1. It’s essential for your child’s cognitive development.
Cognitive development is how children think, process things, and behave. The Encyclopedia of Children’s Health defines cognitive development as “the construction of thought processes, including remembering, problem solving, and decision-making, from childhood through adolescence to adulthood.” Essentially, reading helps your child with the building blocks of thinking skills they’ll need to navigate through life.
Reading and language skills begin to develop very early in children. The need to communicate starts developing right from the beginning and this development is reflected in a child’s cognitive development. Their behavior and how they think also translates into how they speak and listen. As a child starts listening to how their parent speaks, and starts processing what is read to them, they start putting sounds to words, and words to articulated thought.
For early learners, reading to your children introduces them to phonics. Phonics is where children start to connect the sounds of spoken language with written words. This is an essential process for a child to be able to listen and eventually communicate. This type of learning is often introduced to 5 and 6 year olds. Naturally, when you read to children, you start introducing new words that your child will first hear and then, eventually connect to their written form.

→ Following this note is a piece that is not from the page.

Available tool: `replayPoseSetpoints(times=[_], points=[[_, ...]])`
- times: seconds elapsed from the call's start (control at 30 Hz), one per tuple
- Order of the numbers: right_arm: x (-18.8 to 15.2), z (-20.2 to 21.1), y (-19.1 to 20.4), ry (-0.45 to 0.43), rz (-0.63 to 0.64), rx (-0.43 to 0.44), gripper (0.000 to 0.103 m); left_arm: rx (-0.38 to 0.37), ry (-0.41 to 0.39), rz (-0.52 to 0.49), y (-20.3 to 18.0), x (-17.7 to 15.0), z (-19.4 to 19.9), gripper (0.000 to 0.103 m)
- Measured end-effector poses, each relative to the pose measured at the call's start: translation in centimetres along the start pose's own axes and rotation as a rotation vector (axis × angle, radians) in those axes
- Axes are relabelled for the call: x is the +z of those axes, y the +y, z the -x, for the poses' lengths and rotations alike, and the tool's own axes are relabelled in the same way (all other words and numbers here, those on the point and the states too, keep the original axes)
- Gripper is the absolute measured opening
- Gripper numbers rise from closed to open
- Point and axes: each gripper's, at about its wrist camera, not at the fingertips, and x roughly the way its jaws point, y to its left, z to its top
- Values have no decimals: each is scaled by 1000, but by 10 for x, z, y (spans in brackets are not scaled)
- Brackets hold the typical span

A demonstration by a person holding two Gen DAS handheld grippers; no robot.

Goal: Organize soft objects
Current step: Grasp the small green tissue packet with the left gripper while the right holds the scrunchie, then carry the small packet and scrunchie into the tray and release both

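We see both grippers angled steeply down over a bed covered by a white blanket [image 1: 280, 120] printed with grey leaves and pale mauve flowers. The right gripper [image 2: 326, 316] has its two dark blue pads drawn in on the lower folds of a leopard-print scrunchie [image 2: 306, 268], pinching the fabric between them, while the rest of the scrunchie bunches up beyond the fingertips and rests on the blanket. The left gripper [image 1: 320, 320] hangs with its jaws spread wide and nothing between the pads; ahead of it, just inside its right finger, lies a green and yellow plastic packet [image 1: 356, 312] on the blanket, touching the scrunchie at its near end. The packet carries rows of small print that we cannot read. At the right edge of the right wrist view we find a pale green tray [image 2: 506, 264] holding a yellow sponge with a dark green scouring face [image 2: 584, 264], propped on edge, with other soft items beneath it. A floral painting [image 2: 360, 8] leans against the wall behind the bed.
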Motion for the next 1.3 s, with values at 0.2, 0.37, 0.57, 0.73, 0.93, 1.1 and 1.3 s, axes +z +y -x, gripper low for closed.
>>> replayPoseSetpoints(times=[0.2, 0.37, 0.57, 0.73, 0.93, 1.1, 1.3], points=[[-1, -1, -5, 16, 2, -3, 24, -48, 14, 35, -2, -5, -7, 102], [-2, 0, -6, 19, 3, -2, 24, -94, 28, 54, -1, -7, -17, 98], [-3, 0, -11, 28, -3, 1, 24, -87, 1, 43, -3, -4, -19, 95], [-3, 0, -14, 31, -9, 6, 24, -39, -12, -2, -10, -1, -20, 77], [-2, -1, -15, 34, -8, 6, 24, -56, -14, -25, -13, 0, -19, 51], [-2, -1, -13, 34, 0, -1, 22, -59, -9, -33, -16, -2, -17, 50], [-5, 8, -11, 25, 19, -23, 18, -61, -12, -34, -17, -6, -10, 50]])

When reading to younger children, make sure you read slowly and with expression. Add particular emphasis on certain words so that your child can remember what it means more easily. As you read, you may also want to point to the words as you read them. If you want your child to be more involved, you can even have them turn the page.
If your child is more experienced with reading, you can take turns reading different paragraphs. You also can have your child read to you. Make sure that you ask questions as you go, ensuring that your child understands what you are reading to them.
2. Reading increases vocabulary.
Children need to learn vocabulary in order to be able to communicate effectively. This is why English curricula always pair vocabulary with grammar lessons.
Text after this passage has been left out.